◆ **What is needed**
Each line of the listing that contains "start" should be found and copied.

# # # # #

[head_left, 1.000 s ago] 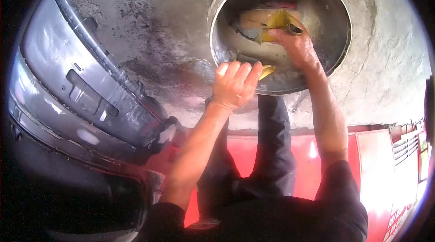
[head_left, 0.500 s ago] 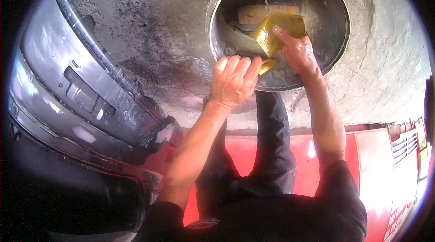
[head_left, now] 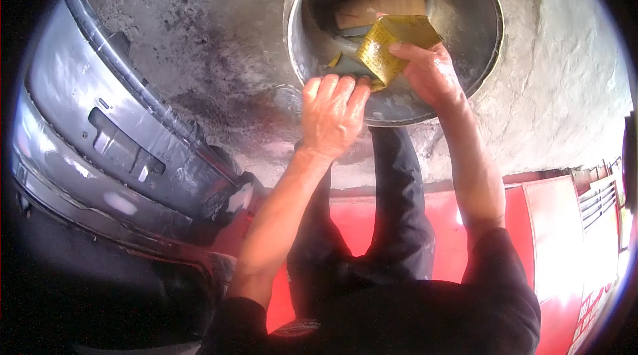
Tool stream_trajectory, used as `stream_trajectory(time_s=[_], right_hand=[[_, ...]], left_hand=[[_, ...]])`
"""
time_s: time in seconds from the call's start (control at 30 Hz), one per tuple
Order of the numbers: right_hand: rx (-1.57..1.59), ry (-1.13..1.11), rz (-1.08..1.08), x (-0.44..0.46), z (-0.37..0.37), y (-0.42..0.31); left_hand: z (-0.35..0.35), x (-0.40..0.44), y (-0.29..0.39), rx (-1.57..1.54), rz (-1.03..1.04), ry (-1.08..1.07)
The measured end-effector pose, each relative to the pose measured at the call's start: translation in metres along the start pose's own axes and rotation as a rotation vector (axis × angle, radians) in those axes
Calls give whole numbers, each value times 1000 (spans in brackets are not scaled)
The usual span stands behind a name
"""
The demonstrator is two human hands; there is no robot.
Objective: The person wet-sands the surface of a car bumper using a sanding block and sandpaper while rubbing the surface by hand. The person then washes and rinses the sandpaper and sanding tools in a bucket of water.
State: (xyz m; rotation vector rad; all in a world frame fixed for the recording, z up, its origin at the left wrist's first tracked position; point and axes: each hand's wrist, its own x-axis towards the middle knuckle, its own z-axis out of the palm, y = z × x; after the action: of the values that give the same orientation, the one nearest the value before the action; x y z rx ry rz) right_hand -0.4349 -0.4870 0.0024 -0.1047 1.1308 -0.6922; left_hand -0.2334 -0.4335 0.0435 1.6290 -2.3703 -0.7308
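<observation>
My right hand [head_left: 433, 75] grips a folded, wet yellow sheet of sandpaper [head_left: 380, 48] with printing on its back, thumb on top. It is held over a round metal tub [head_left: 492, 56]. At the tub's near rim, my left hand [head_left: 334, 114] is closed on a second piece of sandpaper [head_left: 346, 65], its dark grit face up and a yellow edge showing. The two pieces meet or overlap; I cannot tell if they are joined. Behind them in the tub lies a light brown block [head_left: 379, 8], partly hidden by the sandpaper.
On the left stands a grey car bumper [head_left: 126, 136] with pale patches. The floor is rough, stained concrete [head_left: 219, 29]. Below lies a red painted panel [head_left: 445, 239], on both sides of my dark-trousered legs [head_left: 399, 202]. Bright shelving or grating stands at far right.
The view has shifted slightly, so the tub sits further left. My left hand's sandpaper has opened out, showing its dark face, and lies against the right hand's sheet.
</observation>
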Motion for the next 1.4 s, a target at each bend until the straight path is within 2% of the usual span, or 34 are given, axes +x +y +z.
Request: stream_trajectory(time_s=[0.17, 0.27, 0.37, 0.43, 0.53, 0.6, 0.67, 0.7, 0.77, 0.83, 1.03, 1.17, 1.27, 1.4], right_hand=[[-48, -18, -67, 0, 2, 1], [74, 31, -18, -4, 12, -6], [162, -56, 41, -2, 3, -8], [-117, -59, -26, 2, -12, 1], [-640, -207, -125, 2, -11, -4], [-1079, -234, -114, 6, -7, -9], [-1574, -127, -19, 24, -11, -8], [-1719, -55, -382, 41, -33, 5], [-1894, 180, -511, 95, -42, -4], [-1895, 308, -821, 181, -117, 27], [-2040, 173, -510, 261, -93, 28], [-2192, 132, -571, 253, -90, 57], [-2300, 13, -653, 224, -79, 95], [-2053, -195, -470, 220, -63, 113]], left_hand=[[2, 0, 1, 19, -3, 22], [2, 2, 1, 21, -7, 28], [4, 2, 1, 27, -2, 44], [5, 0, 1, 36, 1, 46], [5, 0, 0, 41, -2, 29], [3, 0, 1, 16, -9, 8], [5, -1, 0, 29, -9, 28], [5, -1, 0, 29, -7, 28], [7, -3, -2, 29, -7, 28], [9, -5, -4, 34, -12, 17], [9, -5, -6, 19, -29, 31], [17, -7, -8, 40, -14, 79], [19, -9, -8, 31, -11, 94], [16, -8, -6, 22, -5, 67]])
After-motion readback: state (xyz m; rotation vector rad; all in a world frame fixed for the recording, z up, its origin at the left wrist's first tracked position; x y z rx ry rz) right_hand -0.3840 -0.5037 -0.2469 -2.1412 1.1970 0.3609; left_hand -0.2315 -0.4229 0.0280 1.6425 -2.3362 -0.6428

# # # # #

◆ **Finished task**
time_s: time in seconds from the call's start (control at 30 Hz), one per tuple
The measured end-effector pose, each relative to the pose measured at the call's start: translation in metres along the start pose's own axes and rotation as a rotation vector (axis × angle, radians) in those axes

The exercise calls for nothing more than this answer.